* **ACTIVITY**
Can you write out the whole listing exactly?

* **GIVEN MATERIAL**

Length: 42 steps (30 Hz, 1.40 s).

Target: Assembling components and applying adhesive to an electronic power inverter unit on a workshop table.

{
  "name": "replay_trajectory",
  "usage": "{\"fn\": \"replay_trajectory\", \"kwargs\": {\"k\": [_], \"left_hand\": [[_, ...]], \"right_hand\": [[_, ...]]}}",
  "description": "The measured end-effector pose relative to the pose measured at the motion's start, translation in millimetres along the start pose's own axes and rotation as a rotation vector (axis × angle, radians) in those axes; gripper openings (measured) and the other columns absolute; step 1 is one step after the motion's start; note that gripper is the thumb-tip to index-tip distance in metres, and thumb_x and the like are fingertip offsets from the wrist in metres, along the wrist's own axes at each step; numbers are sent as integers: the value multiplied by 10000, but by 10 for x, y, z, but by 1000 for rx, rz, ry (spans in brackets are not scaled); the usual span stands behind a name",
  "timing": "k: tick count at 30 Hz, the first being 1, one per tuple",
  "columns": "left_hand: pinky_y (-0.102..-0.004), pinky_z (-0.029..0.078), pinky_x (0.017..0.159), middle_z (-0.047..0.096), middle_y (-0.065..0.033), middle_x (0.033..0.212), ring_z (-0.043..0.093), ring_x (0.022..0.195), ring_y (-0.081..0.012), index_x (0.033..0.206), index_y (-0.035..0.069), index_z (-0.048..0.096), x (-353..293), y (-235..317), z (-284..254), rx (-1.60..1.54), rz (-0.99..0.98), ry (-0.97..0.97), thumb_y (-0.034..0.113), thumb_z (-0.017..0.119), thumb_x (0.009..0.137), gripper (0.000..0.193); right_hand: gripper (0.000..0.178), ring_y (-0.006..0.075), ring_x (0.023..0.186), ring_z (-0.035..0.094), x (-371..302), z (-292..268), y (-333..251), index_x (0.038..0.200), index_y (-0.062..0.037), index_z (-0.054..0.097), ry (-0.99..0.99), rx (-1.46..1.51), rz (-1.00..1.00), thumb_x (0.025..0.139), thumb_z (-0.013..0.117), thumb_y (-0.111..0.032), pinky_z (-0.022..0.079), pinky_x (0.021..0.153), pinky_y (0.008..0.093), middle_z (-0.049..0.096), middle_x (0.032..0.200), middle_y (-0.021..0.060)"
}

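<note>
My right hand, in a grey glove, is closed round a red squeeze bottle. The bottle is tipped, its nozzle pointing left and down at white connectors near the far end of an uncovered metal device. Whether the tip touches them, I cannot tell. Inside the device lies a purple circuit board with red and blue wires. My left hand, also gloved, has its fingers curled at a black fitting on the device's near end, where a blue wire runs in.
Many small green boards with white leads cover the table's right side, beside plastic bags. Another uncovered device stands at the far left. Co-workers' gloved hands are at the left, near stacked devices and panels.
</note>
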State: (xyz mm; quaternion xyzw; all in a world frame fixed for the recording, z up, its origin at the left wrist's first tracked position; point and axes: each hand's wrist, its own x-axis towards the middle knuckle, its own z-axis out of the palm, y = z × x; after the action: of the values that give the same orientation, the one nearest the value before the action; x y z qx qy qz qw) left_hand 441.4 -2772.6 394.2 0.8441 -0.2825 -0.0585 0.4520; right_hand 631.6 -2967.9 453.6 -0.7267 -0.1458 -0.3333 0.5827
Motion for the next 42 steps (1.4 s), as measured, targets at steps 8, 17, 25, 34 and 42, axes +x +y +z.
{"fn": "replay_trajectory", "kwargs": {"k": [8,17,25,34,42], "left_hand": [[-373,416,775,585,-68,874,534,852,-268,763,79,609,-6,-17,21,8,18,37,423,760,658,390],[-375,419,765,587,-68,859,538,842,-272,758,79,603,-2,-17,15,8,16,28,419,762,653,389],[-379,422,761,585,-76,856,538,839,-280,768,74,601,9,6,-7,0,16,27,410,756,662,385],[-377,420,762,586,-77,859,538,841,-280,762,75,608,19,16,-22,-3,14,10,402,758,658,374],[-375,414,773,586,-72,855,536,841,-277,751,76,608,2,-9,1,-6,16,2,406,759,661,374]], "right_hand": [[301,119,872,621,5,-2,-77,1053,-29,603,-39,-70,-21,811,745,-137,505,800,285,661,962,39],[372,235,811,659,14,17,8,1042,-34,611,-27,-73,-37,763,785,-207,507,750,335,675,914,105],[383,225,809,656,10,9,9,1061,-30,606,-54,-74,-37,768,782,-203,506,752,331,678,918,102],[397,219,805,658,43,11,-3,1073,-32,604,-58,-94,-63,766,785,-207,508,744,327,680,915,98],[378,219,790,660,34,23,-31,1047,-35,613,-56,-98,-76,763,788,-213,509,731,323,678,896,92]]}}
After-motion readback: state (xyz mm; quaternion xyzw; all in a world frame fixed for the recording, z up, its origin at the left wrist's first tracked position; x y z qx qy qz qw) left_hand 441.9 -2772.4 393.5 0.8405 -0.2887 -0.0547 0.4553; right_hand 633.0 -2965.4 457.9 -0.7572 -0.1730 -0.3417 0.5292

* **EXPECTED ANSWER**
Length: 42 steps (30 Hz, 1.40 s).

Target: Assembling components and applying adhesive to an electronic power inverter unit on a workshop table.

{
  "name": "replay_trajectory",
  "usage": "{\"fn\": \"replay_trajectory\", \"kwargs\": {\"k\": [_], \"left_hand\": [[_, ...]], \"right_hand\": [[_, ...]]}}",
  "description": "The measured end-effector pose relative to the pose measured at the motion's start, translation in millimetres along the start pose's own axes and rotation as a rotation vector (axis × angle, radians) in those axes; gripper openings (measured) and the other columns absolute; step 1 is one step after the motion's start; note that gripper is the thumb-tip to index-tip distance in metres, and thumb_x and the like are fingertip offsets from the wrist in metres, along the wrist's own axes at each step; numbers are sent as integers: the value multiplied by 10000, but by 10 for x, y, z, but by 1000 for rx, rz, ry (spans in brackets are not scaled); the usual span stands behind a name",
  "timing": "k: tick count at 30 Hz, the first being 1, one per tuple",
  "columns": "left_hand: pinky_y (-0.102..-0.004), pinky_z (-0.029..0.078), pinky_x (0.017..0.159), middle_z (-0.047..0.096), middle_y (-0.065..0.033), middle_x (0.033..0.212), ring_z (-0.043..0.093), ring_x (0.022..0.195), ring_y (-0.081..0.012), index_x (0.033..0.206), index_y (-0.035..0.069), index_z (-0.048..0.096), x (-353..293), y (-235..317), z (-284..254), rx (-1.60..1.54), rz (-0.99..0.98), ry (-0.97..0.97), thumb_y (-0.034..0.113), thumb_z (-0.017..0.119), thumb_x (0.009..0.137), gripper (0.000..0.193); right_hand: gripper (0.000..0.178), ring_y (-0.006..0.075), ring_x (0.023..0.186), ring_z (-0.035..0.094), x (-371..302), z (-292..268), y (-333..251), index_x (0.038..0.200), index_y (-0.062..0.037), index_z (-0.054..0.097), ry (-0.99..0.99), rx (-1.46..1.51), rz (-1.00..1.00), thumb_x (0.025..0.139), thumb_z (-0.013..0.117), thumb_y (-0.111..0.032), pinky_z (-0.022..0.079), pinky_x (0.021..0.153), pinky_y (0.008..0.093), middle_z (-0.049..0.096), middle_x (0.032..0.200), middle_y (-0.021..0.060)"
}

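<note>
My right hand, in a grey glove, is closed round a red squeeze bottle. The bottle is tipped, its nozzle pointing left and down at white connectors near the far end of an uncovered metal device. Whether the tip touches them, I cannot tell. Inside the device lies a purple circuit board with red and blue wires. My left hand, also gloved, has its fingers curled at a black fitting on the device's near end, where a blue wire runs in.
Many small green boards with white leads cover the table's right side, beside plastic bags. Another uncovered device stands at the far left. Co-workers' gloved hands are at the left, near stacked devices and panels.
</note>
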State: (xyz mm; quaternion xyzw; all in a world frame fixed for the recording, z up, its origin at the left wrist's first tracked position; point and axes: each hand's wrist, its own x-axis towards the middle knuckle, its own z-axis out of the palm, y = z × x; after the action: of the values that give the same orientation, the one nearest the value before the action; x y z qx qy qz qw) left_hand 441.4 -2772.6 394.2 0.8441 -0.2825 -0.0585 0.4520; right_hand 631.6 -2967.9 453.6 -0.7267 -0.1458 -0.3333 0.5827
Motion for the next 42 steps (1.4 s), as measured, targets at steps 8, 17, 25, 34 and 42, axes +x +y +z.
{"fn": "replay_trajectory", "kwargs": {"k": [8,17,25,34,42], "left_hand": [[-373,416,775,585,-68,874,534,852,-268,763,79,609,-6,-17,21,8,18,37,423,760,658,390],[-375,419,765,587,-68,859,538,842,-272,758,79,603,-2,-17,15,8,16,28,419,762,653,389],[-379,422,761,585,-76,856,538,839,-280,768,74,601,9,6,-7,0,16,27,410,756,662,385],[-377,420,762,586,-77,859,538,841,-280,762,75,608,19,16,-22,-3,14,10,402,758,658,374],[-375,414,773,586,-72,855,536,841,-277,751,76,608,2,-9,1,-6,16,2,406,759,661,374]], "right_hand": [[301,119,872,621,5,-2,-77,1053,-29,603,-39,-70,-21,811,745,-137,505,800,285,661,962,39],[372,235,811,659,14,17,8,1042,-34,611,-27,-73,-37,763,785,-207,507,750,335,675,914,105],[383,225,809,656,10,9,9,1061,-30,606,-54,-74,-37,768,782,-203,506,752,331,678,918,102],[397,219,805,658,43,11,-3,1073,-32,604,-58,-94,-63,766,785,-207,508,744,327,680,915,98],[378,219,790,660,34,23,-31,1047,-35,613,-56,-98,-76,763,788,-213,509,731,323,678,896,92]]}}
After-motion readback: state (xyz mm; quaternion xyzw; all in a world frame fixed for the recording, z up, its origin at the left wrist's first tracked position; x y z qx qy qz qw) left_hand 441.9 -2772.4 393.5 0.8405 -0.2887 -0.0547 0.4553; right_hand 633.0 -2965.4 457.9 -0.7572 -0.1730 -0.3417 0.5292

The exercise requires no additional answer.